Художник подошёл поближе, нагнулся к ней и заговорил почти шёпотом:
– Я думаю, всё дело в том, что этот господин хочет вас тут держать в своё удовольствие, а Совет традиционно прислушивается к его желаниям, – он на всякий случай оглянулся. – А секрет в том, что многие члены Совета должны очень крупные суммы денег ему, ведь он – самый богатый человек в нашей стране!
– Да, – женщина кивнула, – он мне и сам хвастался.
– Я бы очень хотел помочь, я вижу, что вам здесь не по душе… И эта грустнейшая история с вашим сыном… – он вновь сдёрнул с головы берет и заломил его. – Вообще-то я отлично знаком со всеми членами Совета, они все и их семьи – мои постоянные клиенты! – сказал художник не без гордости.
Потом походил по комнате, о чём-то натужно раздумывая, усы его двигались вверх-вниз, а берет в руках оказался совершенно измочален. Он проникся настолько искренней симпатией к этой женщине, какой не испытывал никогда в жизни к чужим людям. И абсолютно рядовые события из жизни его страны вдруг открылись для него в новом свете. Наступил тот самый момент прозрения, который мгновенно губит жизнь каждого творческого человека, который решает вдруг, что образ его жизни крайне порочен и низок, а он должен вместо угождения низким вкусам заказчиков нести в мир свет и добро, менять его своим талантом. Художник выпрямился, мгновенно став выше ростом, и как будто надулся. На глазах нашей путешественницы рождался бунт креативного класса этой несчастной и забытой богом страны.
– Хотя они, конечно, видят во мне лишь обслугу, – продолжил после раздумий художник дрожащим от волнения голосом, будто продолжая внутренний спор, – дают дурацкие советы по всем вопросам, в которых они ни капли не смыслят! Ни один из них не стоит ведь и моего мизинца, но они вольны всё решать! Они недооценивают меня, особенно этот богач, считающий, что купил весь мир на корню… Это крайне несправедливая система, но это не тупик, нет. Кто ещё может менять порядок вещей, как не мы, творческие люди? У кого ещё хватит на это ума и смелости? А самое главное, у нас есть движитель – моральные качества, в то время как у них они давно изжиты, а есть лишь жажда наживы и стремление сохранять власть любой ценой.
Человек с малиновым беретом в руках накрутил уже себя до героического состояния. Напрочь исчезла вся «иностранность» в его языке, что, очевидно, бывало у него лишь в минуты редкого по силе душевного волнения.

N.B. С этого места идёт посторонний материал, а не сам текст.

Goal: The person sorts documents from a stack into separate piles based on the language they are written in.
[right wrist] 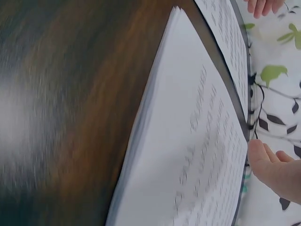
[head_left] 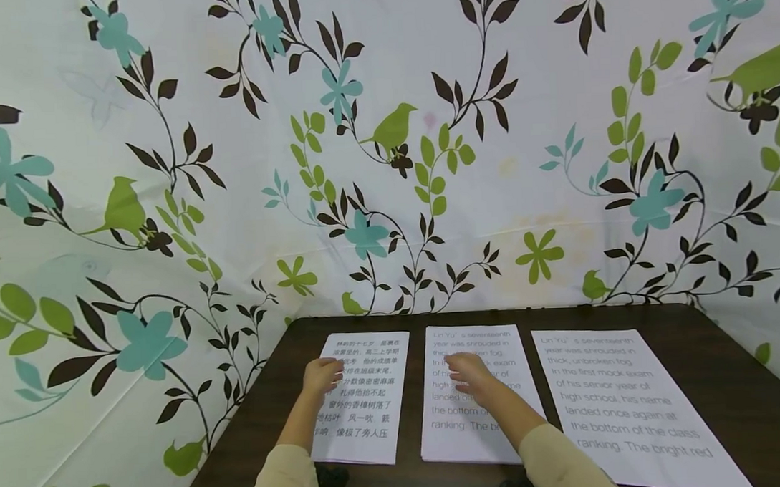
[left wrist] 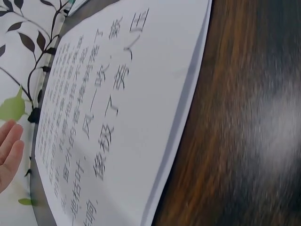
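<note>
The right hand (head_left: 472,380) is hovering over the middle stack (head_left: 468,445) of English-printed paper, its fingers bending loosely and gripping nothing. The left hand (head_left: 321,378) is hovering over the Chinese-printed stack (head_left: 363,409), which is lying just left of the middle stack; its relaxed fingers are also holding nothing. Beige sleeves (head_left: 565,456) are covering the forearms. Right of the middle stack, another English-printed page (head_left: 628,400) is lying flat and apart. All this paper is looking smooth, matte, white and rectangular, and the middle stack is showing several thin layered edges along its near side. Beneath the middle stack, a dark brown wood-grain table (head_left: 723,375) is reflecting a soft glare. Behind the middle stack, a white cloth backdrop (head_left: 384,79) is hanging with faint creases, displaying green birds, turquoise flowers and dark leafy stems
</note>
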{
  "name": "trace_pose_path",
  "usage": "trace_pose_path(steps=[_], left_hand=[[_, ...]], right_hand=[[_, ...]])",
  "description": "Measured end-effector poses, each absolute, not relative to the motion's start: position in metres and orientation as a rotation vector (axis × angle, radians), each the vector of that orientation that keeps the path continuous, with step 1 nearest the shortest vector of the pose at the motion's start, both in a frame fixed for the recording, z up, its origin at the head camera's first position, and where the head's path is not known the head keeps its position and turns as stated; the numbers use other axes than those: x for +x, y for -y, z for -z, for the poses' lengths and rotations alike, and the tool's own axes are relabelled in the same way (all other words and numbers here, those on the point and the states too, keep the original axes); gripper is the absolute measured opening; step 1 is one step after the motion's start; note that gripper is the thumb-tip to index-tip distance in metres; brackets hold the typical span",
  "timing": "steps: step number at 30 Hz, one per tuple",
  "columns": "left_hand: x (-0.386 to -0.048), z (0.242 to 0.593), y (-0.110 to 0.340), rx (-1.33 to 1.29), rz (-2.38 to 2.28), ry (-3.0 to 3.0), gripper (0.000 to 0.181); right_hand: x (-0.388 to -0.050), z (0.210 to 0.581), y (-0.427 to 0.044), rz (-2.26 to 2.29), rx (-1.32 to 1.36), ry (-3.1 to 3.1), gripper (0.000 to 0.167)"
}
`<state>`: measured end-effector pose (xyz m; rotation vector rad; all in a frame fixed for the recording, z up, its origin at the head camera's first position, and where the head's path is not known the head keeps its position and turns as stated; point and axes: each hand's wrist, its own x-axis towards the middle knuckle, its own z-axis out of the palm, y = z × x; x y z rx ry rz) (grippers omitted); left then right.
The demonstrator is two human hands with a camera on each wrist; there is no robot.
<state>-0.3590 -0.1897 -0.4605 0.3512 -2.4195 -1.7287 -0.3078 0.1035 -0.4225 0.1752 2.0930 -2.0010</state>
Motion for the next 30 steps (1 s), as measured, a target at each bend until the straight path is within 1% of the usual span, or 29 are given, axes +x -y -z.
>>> trace_pose_path(steps=[2, 6, 17, 22, 30], left_hand=[[-0.340, 0.437, 0.176, 0.328, 1.769, 2.432, 0.042], [-0.334, 0.426, 0.163, 0.266, 1.823, 2.446, 0.043], [-0.334, 0.427, 0.133, 0.208, 1.851, 2.506, 0.043], [-0.336, 0.434, 0.121, 0.175, 1.905, 2.501, 0.043], [-0.334, 0.442, 0.095, 0.126, 1.926, 2.541, 0.039]], right_hand=[[-0.309, 0.421, -0.110, 1.988, 0.202, -2.114, 0.053], [-0.310, 0.418, -0.124, 1.997, 0.225, -2.132, 0.054], [-0.311, 0.416, -0.164, 2.015, 0.358, -2.117, 0.058], [-0.310, 0.419, -0.178, 2.009, 0.407, -2.130, 0.060], [-0.305, 0.426, -0.194, 2.025, 0.446, -2.156, 0.062]])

– Я думаю, я переговорю со всеми членами Совета, включая должников вашего господина, – художник, похоже, принял самое важное в жизни решение. Он раскраснелся от гордости за себя, в голосе появилась сталь, перебиваемая иногда истерическими нотками. – На самом деле они все его не любят. Его не любят вообще все в нашей стране. Но члены Совета его ещё и боятся. А знаете, что случается, когда нелюбовь соединяется со страхом?
– Что же?
– Ненависть. Тогда хотят смерти, искренне жаждут этого. Думают постоянно о предмете своей ненависти, иногда чаще, чем о себе. Я ненависть пишу чёрной краской. Самой чёрной из всех. Я пишу человека, а потом начинаю постепенно закрашивать его чёрным – в зависимости от того, сколько в нём ненависти. Так вот что я вам скажу: когда я забываюсь, я совсем порчу работы. Мне был заказан большой холст со всеми членами Совета, и я его, забывшись, закрасил полностью.
– Я вас не совсем понимаю…
– Я попробую дать им повод реализовать их самые гнусные фантазии по поводу этого человека. Чтобы спасти вас. Это не самый красивый поступок, но если он продиктован гуманными соображениями, я думаю, он будет мне прощён! Мы будем оперировать их же ненавистью по отношению друг к другу, добиваясь своих, добрых целей!